* [TO DO]: Transcribe the listing below word for word but skip its images.

* [SUPPLIED INFORMATION]:
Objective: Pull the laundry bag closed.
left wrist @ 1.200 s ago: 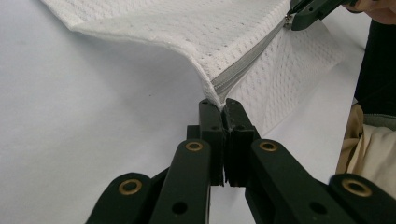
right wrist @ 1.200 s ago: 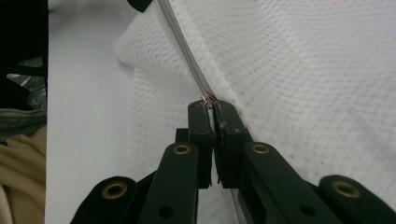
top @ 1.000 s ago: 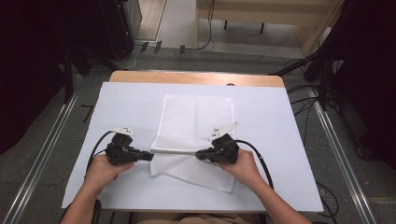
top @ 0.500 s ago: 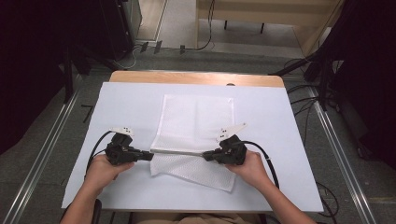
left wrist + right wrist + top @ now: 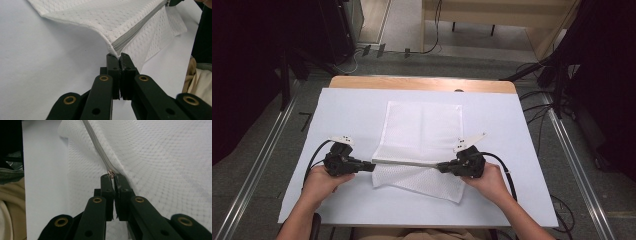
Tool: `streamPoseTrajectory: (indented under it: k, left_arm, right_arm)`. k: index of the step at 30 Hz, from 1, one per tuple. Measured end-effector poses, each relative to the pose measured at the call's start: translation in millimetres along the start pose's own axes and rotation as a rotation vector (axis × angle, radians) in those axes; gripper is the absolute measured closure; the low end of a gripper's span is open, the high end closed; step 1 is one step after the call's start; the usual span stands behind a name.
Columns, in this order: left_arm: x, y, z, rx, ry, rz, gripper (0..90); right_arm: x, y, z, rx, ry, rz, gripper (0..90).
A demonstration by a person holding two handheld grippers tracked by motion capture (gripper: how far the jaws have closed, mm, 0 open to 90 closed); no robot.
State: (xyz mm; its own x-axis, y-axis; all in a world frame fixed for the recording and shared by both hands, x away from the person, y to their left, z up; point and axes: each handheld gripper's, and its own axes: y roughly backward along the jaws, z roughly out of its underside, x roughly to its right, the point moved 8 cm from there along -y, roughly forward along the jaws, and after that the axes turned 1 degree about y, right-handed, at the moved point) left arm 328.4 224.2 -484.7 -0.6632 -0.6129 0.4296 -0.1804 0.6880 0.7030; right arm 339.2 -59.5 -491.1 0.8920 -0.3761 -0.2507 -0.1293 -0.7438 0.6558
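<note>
Dark room with stands and trailing cables around a wooden table (image 5: 422,84) under a white cover. On that cover, toward the middle and the near side: a white mesh bag (image 5: 422,125), far half lying flat, near edge lifted slightly and drawn into a straight line along its grey zipper (image 5: 404,163).

Left gripper (image 5: 371,166): clenched tight on the left end of the zipper. In the left gripper view, jaws pressed together on the fabric corner where the grey tape begins (image 5: 117,56). No shift from a second ago; serves as the anchor.

Right gripper (image 5: 439,166): clenched as well, pinching the small metal zipper pull (image 5: 110,173) between its tips. Now farther to the right along the bag's near edge than a second ago, when near the middle of the zipper. Longer stretch of taut zipper between the two grippers as a result, and teeth along that stretch look meshed in both gripper views.

Reads as the zipper being drawn shut from left to right, well past halfway. Short remainder left before the bag's right edge. Calls for more of the same level pull to the right, with the left grip holding firm so the mesh stays stretched and does not bunch under the pull.
</note>
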Motion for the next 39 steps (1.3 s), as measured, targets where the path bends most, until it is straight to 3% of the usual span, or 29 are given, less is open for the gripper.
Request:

* [ANSWER]:
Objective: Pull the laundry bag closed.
left wrist @ 1.200 s ago: 
right wrist @ 1.200 s ago: 
top @ 1.000 s ago: 
top @ 0.500 s ago: 
left wrist + right wrist + top @ now: 
Tool: `streamPoseTrajectory: (indented under it: k, left_arm, right_arm)`. k: index of the step at 30 Hz, from 1, one per tuple. Measured end-effector poses, each relative to the pose measured at the call's start: translation in millimetres along the start pose's own axes and rotation as a rotation vector (axis × angle, radians) in those axes; gripper is the absolute measured closure; the low end of a gripper's span is open, the high end closed; step 1 is one step after the call's start; the usual span stands behind a name.
Columns, in this order: left_arm: x, y, z, rx, ry, rz, gripper (0..90); right_arm: x, y, z, rx, ry, rz, gripper (0..90).
A demonstration by a person holding two handheld grippers tracked by motion capture (gripper: how far the jaws have closed, mm, 0 open to 90 closed); no robot.
State: (xyz mm; its own x-axis, y-axis; all in a world frame fixed for the recording and shared by both hands, x away from the person, y to their left, z up; point and axes: each handheld gripper's, and its own axes: y roughly backward along the jaws, z roughly out of its underside, x roughly to its right, the point moved 8 cm from there along -y, roughly forward along the jaws, and after that the axes turned 1 degree about y, right-handed, at the moved point) left arm 328.4 224.2 -484.7 -0.6632 -0.6129 0.4296 -0.1804 0.6880 0.7030; right arm 339.2 -59.5 -491.1 0.8920 -0.3761 -0.2507 -0.1293 -0.7438 0.6558
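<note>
Dark room with stands and trailing cables around a wooden table (image 5: 422,84) under a white cover. On that cover, toward the middle and the near side: a white mesh bag (image 5: 422,125), far half lying flat, near edge lifted slightly and drawn into a straight line along its grey zipper (image 5: 404,163).

Left gripper (image 5: 371,166): clenched tight on the left end of the zipper. In the left gripper view, jaws pressed together on the fabric corner where the grey tape begins (image 5: 117,56). No shift from a second ago; serves as the anchor.

Right gripper (image 5: 439,166): clenched as well, pinching the small metal zipper pull (image 5: 110,173) between its tips. Now farther to the right along the bag's near edge than a second ago, when near the middle of the zipper. Longer stretch of taut zipper between the two grippers as a result, and teeth along that stretch look meshed in both gripper views.

Reads as the zipper being drawn shut from left to right, well past halfway. Short remainder left before the bag's right edge. Calls for more of the same level pull to the right, with the left grip holding firm so the mesh stays stretched and does not bunch under the pull.
</note>
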Motion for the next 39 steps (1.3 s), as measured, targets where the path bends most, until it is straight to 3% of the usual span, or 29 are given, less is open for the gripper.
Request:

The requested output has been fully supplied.